These observations indicate that the differences in supply proportions do not significantly contribute to the variations in VSs’ water scarcity. Instead, it appears that VSs with a larger demand gap (>100 m3/d) experience relatively stable water scarcity across different supply ratio conditions. Conversely, VSs with more minor water demand shortfalls (<30 m3/d) are more susceptible to changes in the supply ratio, especially under extreme drought conditions.

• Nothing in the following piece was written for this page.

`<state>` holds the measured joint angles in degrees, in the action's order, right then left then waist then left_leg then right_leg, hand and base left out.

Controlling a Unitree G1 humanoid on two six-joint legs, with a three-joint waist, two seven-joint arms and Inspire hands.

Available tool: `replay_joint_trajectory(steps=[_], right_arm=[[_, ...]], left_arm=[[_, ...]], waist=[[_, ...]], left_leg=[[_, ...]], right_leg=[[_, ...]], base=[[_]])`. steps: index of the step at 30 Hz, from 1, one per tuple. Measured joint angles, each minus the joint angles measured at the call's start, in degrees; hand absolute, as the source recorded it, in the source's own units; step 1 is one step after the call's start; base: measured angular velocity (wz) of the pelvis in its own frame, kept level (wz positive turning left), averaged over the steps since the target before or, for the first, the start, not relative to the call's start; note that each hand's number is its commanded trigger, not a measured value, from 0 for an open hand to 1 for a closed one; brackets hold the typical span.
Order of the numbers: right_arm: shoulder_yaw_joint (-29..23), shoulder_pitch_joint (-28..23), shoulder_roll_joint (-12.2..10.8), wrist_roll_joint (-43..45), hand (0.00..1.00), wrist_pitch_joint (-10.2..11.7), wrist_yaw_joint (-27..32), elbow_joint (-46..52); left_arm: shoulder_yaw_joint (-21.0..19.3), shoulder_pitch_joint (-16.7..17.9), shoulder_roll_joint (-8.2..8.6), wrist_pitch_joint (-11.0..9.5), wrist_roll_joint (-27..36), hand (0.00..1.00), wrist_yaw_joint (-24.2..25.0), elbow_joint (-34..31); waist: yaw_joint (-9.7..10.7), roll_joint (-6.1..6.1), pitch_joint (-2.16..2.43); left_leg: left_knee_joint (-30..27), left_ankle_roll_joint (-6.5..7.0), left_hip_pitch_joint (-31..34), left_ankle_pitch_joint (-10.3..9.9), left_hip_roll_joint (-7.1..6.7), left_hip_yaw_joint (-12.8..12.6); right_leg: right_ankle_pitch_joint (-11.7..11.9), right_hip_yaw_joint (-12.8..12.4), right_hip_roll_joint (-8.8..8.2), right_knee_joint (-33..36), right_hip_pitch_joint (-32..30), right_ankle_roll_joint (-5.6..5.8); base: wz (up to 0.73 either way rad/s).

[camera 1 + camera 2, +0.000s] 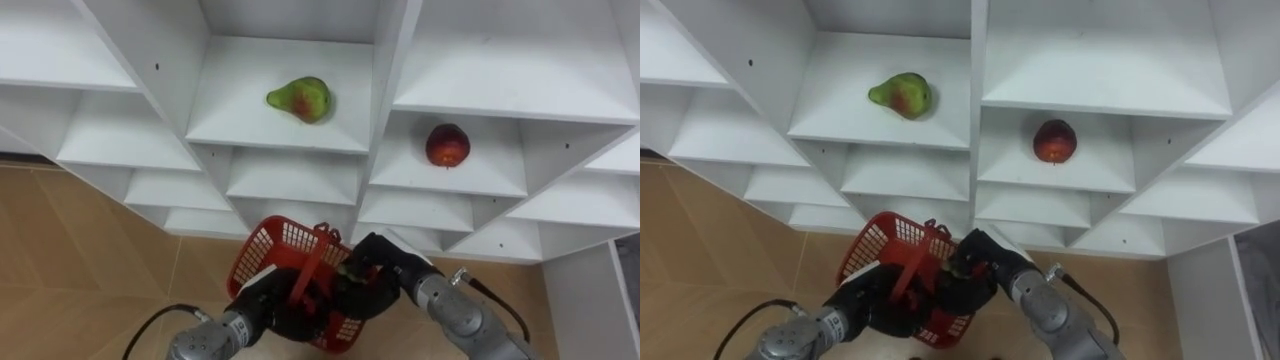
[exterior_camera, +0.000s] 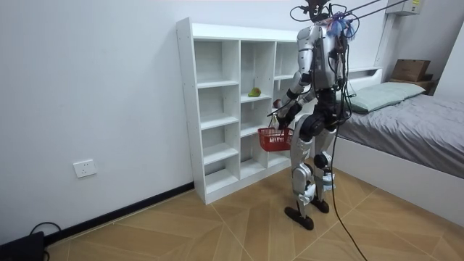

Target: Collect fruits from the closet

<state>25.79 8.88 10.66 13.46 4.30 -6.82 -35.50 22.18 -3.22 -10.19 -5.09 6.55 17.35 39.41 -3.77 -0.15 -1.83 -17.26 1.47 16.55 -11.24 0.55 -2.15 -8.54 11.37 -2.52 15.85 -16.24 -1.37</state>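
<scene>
Two on closet [image 1: 395, 60] shelves — green-red pear [image 1: 300, 99], round red apple [image 1: 448, 145].

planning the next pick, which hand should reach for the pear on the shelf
Right, probably. The left hand holds the basket by its handle, so it is busy. The right hand is over the basket without carrying it, and the pear lies on the shelf above it.

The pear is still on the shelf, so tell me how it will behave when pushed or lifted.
The pear lies on its side on the white shelf, so a push would probably roll or slide it. Its rounded, tapered shape looks rigid but may slip from a loose grip.
</scene>
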Motion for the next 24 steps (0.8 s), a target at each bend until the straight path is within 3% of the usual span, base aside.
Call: replay_joint_trajectory(steps=[7,16,24], right_arm=[[0.0,0.3,-0.1,-0.1,0.00,0.0,0.4,-0.1],[0.1,0.6,-1.2,-0.2,0.00,0.0,0.3,-2.7],[0.1,1.0,-1.6,-0.2,0.00,0.1,-0.3,-4.6]], left_arm=[[0.1,-0.2,0.27,0.0,0.0,1.00,1.0,0.0],[0.7,-0.5,0.69,0.0,0.1,1.00,2.1,0.2],[1.8,-0.8,0.76,0.0,0.8,1.00,2.1,0.3]], waist=[[0.0,0.16,0.00],[-0.1,1.86,0.02],[0.2,1.93,0.02]], left_leg=[[0.1,0.00,0.0,0.0,0.04,-0.2],[0.1,-0.01,0.0,0.0,0.06,-0.3],[0.0,0.14,-0.2,0.2,-0.07,-0.5]], right_leg=[[0.0,-0.2,0.04,0.1,-0.2,-0.01],[0.0,-0.3,0.00,0.6,-0.4,-0.02],[0.0,-0.2,-0.27,0.9,-0.4,-0.02]], base=[[0.00],[0.00],[0.00]])
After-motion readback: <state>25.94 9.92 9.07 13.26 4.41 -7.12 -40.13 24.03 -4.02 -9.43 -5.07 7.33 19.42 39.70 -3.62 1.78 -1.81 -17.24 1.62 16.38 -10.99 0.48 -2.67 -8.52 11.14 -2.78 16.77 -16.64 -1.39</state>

Moreover, the previous survey observed that when multiple VSs shared a main water source, an upstream–downstream relation existed in water usage if the water source was inadequately supplied (data in column 7 of Table S1 in Supplementary Material). Specifically, VSs with a higher water availability of the main water source were given priority in utilizing it. On the other hand, VSs with a lower water availability of the main water source were more likely to face water scarcity in the case of insufficient water supply. Therefore, by examining the data in column 7 of Table S1, which shows the identity number of VSs corresponding to each main water source (arranged in order of the distance from their main water sources, based on their water availability, indicating the upstream–downstream relation of water use), we can determine the sequence of VS water scarcity associated with a particular main water source in the event of water supply insufficiency. During the actual investigation in existing studies, it was also noted that when multiple VSs relied on a shared main water source, those situated downstream were more susceptible to water scarcity situations [29,30].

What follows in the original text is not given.